On the way to the settlement, some of the miners appear and offer an exorbitant sum for the supplies. The hired men consider commandeering the wagon train. Cole cannot resist the temptation of the money and double-crosses his friend, but he does not kill him. McLyntock finds them and retakes the supplies with the assistance of Jeremy, Laura and Trey. Cole brings some miners, but they are defeated during a river gunfight. McLyntock fights and kills Cole, whose body is carried away by the current. They reach the settlement with the supplies, and it is apparent that Laura and McLyntock are now together.

==Cast==

- James Stewart as Glyn McLyntock
- Arthur Kennedy as Emerson Cole
- Julia Adams as Laura Baile
- Rock Hudson as Trey Wilson
- Lori Nelson as Marjie Baile
- Jay C. Flippen as Jeremy Baile
- Howard Petrie as Tom Hendricks
- Chubby Johnson as Captain Mello
- Stepin Fetchit as Adam
- Harry Morgan as Shorty
- Jack Lambert as Red
- Royal Dano as Long Tom
- Frances Bavier as Mrs. Prentiss
- Frank Ferguson as Tom Grundy

==Production==
The screenplay was written by Borden Chase based on the 1950 novel Bend of the Snake by Bill Gulick.

The film's star James Stewart and director Anthony Mann had worked together on Winchester '73 (1950). Six more films pairing Stewart and Mann followed, including the Westerns The Naked Spur (1953), The Far Country (1954) and The Man from Laramie (1955). Stewart, who drew a percentage of the profits, earned an estimated $750,000 ($ in dollars) from the film.

The film was shot on location over the course of five weeks around Mount Hood and along the Columbia River in Oregon. Filming at the 8,000-foot level of Mount Hood posed a significant challenge. A bulldozer was employed to cut a twisting road up the mountain, and covered wagons and heavy equipment were hauled by caterpillar tractors. An enormous steel cable was attached to the wagons to prevent them from falling down the side of the mountain. Cast and crew members were transported up the mountain by riding a mile-long ski lift. The sternwheeler Henderson, named River Queen in the film, had been built in 1912 and was modified to resemble a ship of the film's much earlier era.

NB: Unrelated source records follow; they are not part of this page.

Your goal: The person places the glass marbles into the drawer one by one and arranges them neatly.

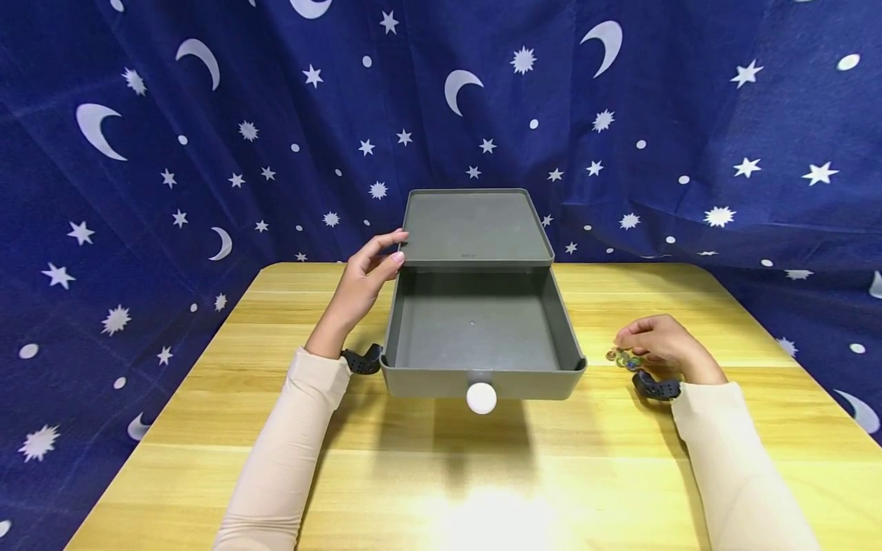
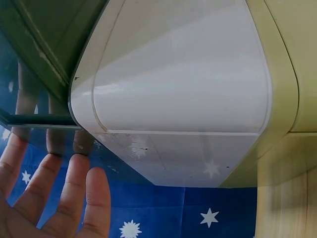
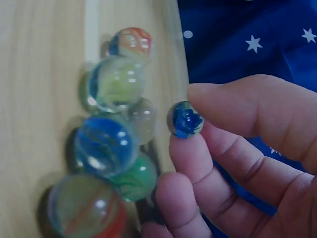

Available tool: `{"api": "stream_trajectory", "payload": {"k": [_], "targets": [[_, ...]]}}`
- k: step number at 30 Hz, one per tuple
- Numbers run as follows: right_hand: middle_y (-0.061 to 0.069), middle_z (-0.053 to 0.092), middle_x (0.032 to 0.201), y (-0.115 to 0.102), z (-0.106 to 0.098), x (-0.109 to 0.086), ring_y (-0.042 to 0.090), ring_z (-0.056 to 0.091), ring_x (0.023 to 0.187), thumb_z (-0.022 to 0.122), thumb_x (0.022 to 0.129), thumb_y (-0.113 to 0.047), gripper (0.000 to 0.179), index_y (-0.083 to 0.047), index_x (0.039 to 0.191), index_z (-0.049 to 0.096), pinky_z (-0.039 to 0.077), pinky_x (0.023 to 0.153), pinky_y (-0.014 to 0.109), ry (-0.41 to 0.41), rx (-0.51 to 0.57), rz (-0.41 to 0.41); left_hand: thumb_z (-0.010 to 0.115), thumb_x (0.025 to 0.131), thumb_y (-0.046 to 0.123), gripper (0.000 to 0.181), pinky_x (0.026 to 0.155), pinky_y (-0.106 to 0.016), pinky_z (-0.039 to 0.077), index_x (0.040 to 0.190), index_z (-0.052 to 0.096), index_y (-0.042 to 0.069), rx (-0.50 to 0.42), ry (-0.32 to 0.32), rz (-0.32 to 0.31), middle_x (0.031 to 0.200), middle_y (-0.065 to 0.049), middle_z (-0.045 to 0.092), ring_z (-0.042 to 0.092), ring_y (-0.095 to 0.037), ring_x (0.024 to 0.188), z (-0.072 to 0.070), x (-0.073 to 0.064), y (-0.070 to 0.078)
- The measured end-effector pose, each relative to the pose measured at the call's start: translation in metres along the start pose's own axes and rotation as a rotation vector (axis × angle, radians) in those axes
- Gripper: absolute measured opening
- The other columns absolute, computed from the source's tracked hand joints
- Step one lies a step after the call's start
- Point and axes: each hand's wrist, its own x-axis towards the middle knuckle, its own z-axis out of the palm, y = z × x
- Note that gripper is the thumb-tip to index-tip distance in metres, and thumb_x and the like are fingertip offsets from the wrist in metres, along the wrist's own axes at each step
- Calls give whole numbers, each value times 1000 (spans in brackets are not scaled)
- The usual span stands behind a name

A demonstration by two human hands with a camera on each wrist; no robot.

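A grey box (image 1: 475, 226) with a flat, rimmed top stands in the middle of the table. Its drawer (image 1: 482, 383) is pulled out toward me and shows a bare floor, with a round white knob (image 1: 481, 399) on its front. My left hand (image 1: 357, 285) rests against the box's left side near the top edge, its fingers (image 2: 69, 198) fairly straight. Right of the drawer, low over the table, my right hand (image 1: 660, 340) pinches a blue glass marble (image 3: 184, 119) between thumb and fingers. Several loose marbles (image 1: 623, 360) lie beside it, among them a green one (image 3: 136, 177).
The wooden table (image 1: 248, 428) carries the box and marbles. A dark blue curtain (image 1: 276, 107) with white moons and stars hangs behind and around it. Black bands (image 1: 363, 360) sit on both wrists.
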Motion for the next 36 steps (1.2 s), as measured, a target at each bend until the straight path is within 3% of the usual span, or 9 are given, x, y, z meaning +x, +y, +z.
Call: {"api": "stream_trajectory", "payload": {"k": [7, 13, 15, 18, 22, 28, 36], "targets": [[-4, 67, 82, 3, -4, -1, 8, 61, 68, 66, 106, -14, 27, 11, 115, 70, 55, 63, 27, 32, 117, 12, 56, 110, 12, 45, 101, -32, 51, 152, 56, -3, -1, -2, 3, 167, -11, 47, 58, -17, 123, 1, 1, 0], [-10, 73, 91, 7, -10, -3, 4, 69, 78, 65, 105, -13, 34, 17, 120, 66, 59, 70, 28, 133, 124, -72, 56, 109, 12, 45, 101, -33, 51, 152, 56, -3, -3, -2, 1, 167, -11, 47, 58, -17, 122, 1, 0, 2], [-14, 73, 90, 8, -11, -3, 2, 70, 78, 65, 105, -11, 27, 12, 118, 70, 58, 71, 27, 159, 163, -109, 56, 109, 12, 45, 102, -35, 51, 152, 56, -3, -2, -3, 0, 167, -11, 47, 58, -18, 123, 1, 0, 2], [-20, 73, 89, 9, -12, -1, 0, 71, 81, 63, 106, -8, 15, -7, 111, 78, 58, 76, 21, 176, 239, -165, 55, 110, 12, 45, 104, -38, 51, 152, 56, -3, -1, -5, -1, 167, -11, 47, 58, -19, 124, 1, 0, 2], [-24, 73, 89, 9, -11, -1, -5, 71, 85, 60, 108, -6, 31, -29, 100, 79, 55, 81, 13, 186, 291, -215, 55, 110, 13, 45, 104, -38, 50, 152, 56, -3, 2, -6, -5, 168, -11, 46, 58, -20, 124, 1, -1, 1], [-30, 72, 95, 2, -10, -2, -9, 66, 91, 67, 105, -6, 37, -40, 97, 80, 51, 83, 11, 219, 293, -246, 55, 110, 13, 45, 103, -35, 50, 153, 56, -2, 4, -4, -7, 168, -11, 45, 58, -19, 124, 0, -1, 0], [-30, 71, 100, -9, -9, -6, -7, 66, 89, 74, 99, 1, 39, -37, 100, 82, 47, 81, 10, 262, 235, -346, 55, 110, 14, 45, 103, -35, 50, 153, 56, -1, 8, -5, -7, 168, -10, 45, 58, -20, 124, 1, -2, 1]]}}
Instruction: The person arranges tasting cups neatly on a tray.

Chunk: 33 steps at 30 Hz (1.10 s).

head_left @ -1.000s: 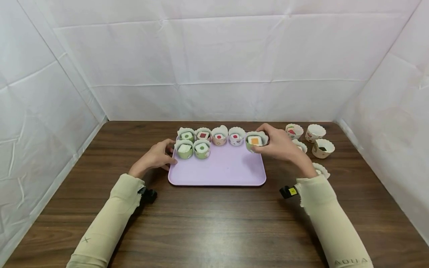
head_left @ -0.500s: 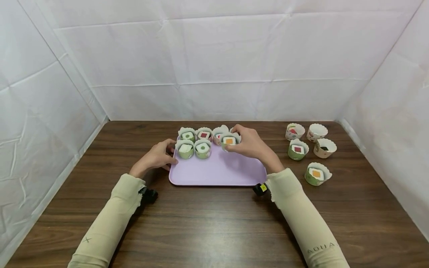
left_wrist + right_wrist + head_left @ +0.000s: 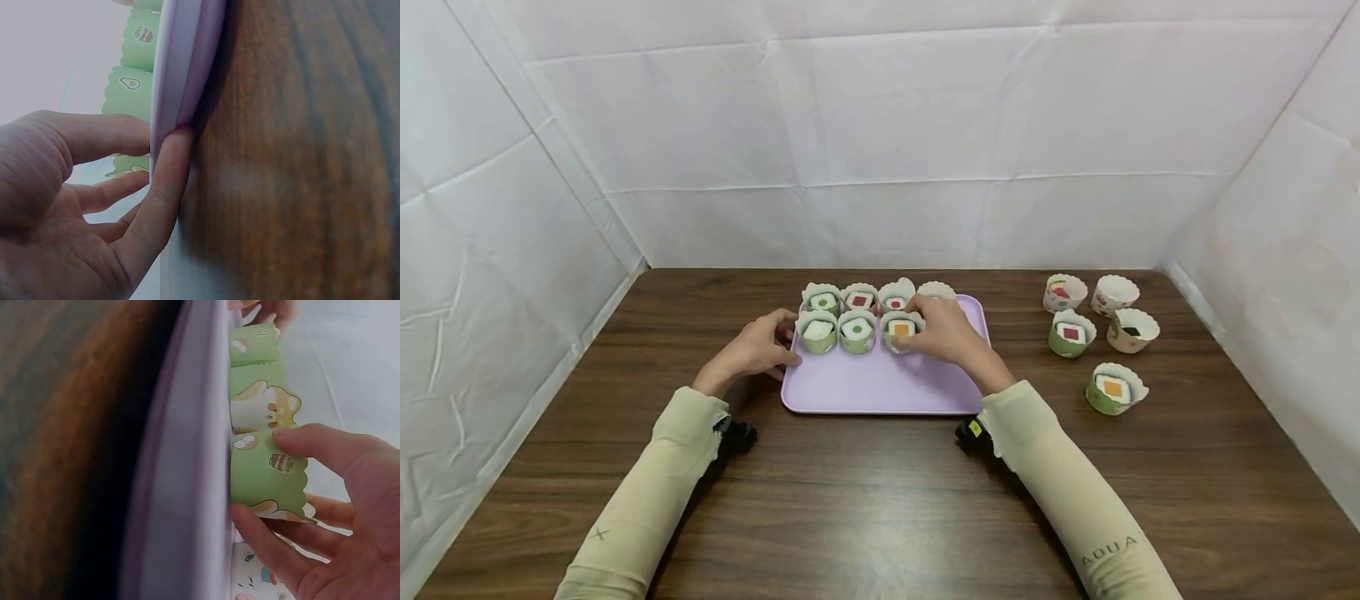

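Green cup (image 3: 265, 472) with orange-centred roll (image 3: 901, 330) pinched between thumb and fingers of right hand (image 3: 947, 332), third along near row on tray (image 3: 865, 387). Left hand (image 3: 752, 346) gripping tray's left rim. Possible trouble: hard squeeze denting green cup, or sideways brush knocking back-right cup (image 3: 937, 289). Contents of latter hidden behind right hand; green cup's base contact unclear.

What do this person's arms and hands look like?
The left hand and right hand wear no gloves. The left sleeve and right sleeve are pale yellowish beige; the left bears a dark X-like mark, the right dark letters seeming to read AQUA. Each wrist has a small black device, the right one showing a yellow patch.
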Motion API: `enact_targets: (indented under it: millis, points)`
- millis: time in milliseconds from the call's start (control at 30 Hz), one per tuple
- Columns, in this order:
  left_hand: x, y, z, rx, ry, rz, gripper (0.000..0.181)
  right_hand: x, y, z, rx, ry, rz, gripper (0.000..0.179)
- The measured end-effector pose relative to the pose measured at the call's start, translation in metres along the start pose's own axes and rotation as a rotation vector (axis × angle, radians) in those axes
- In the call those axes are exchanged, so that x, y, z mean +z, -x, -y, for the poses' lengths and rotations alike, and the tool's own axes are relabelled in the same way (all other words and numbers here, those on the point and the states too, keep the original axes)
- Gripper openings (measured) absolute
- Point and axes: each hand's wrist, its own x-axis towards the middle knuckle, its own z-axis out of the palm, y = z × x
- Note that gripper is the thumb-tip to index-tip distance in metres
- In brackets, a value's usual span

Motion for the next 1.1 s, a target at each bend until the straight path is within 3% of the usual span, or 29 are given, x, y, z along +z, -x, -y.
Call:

Arthur Kennedy, who plays Emerson Cole, sprained his knee while filming a violent fight scene.

== Release ==
To promote the film, a 3.6 mile steamboat race on the Columbia River was staged on January 24, 1952, featuring the Henderson, with several of the film's stars aboard, against the newer sternwheeler Portland. The Henderson won the race.

In the United Kingdom in the 1950s, the film was released under the title Where the River Bends.

==Reception==
In a contemporary review for The New York Times, critic Bosley Crowther called the film "a present for the Western outdoor fans" and wrote: "The distinction of 'Bend of the River' ... is the fact that it brings into conflict two rarely contending groups and keeps you guessing as to which of its male stars is going to turn out 'good' and which 'bad.'"

Critic Edwin Schallert of the Los Angeles Times wrote: "This is top-notch among productions of the great outdoors, magnificently photographed in Technicolor, and with the strong onmarching conflict to distinguish it from the rout and rabble of open-air films. ... The picture is a big one in its panoramas and its plot scope. It will be a winner with those who see it, and those who like the sort of film that Hollywood seems much of the while to do the best."

==Awards==
In 2008, Bend of the River was nominated for inclusion in AFI's 10 Top 10 list of the greatest Western films.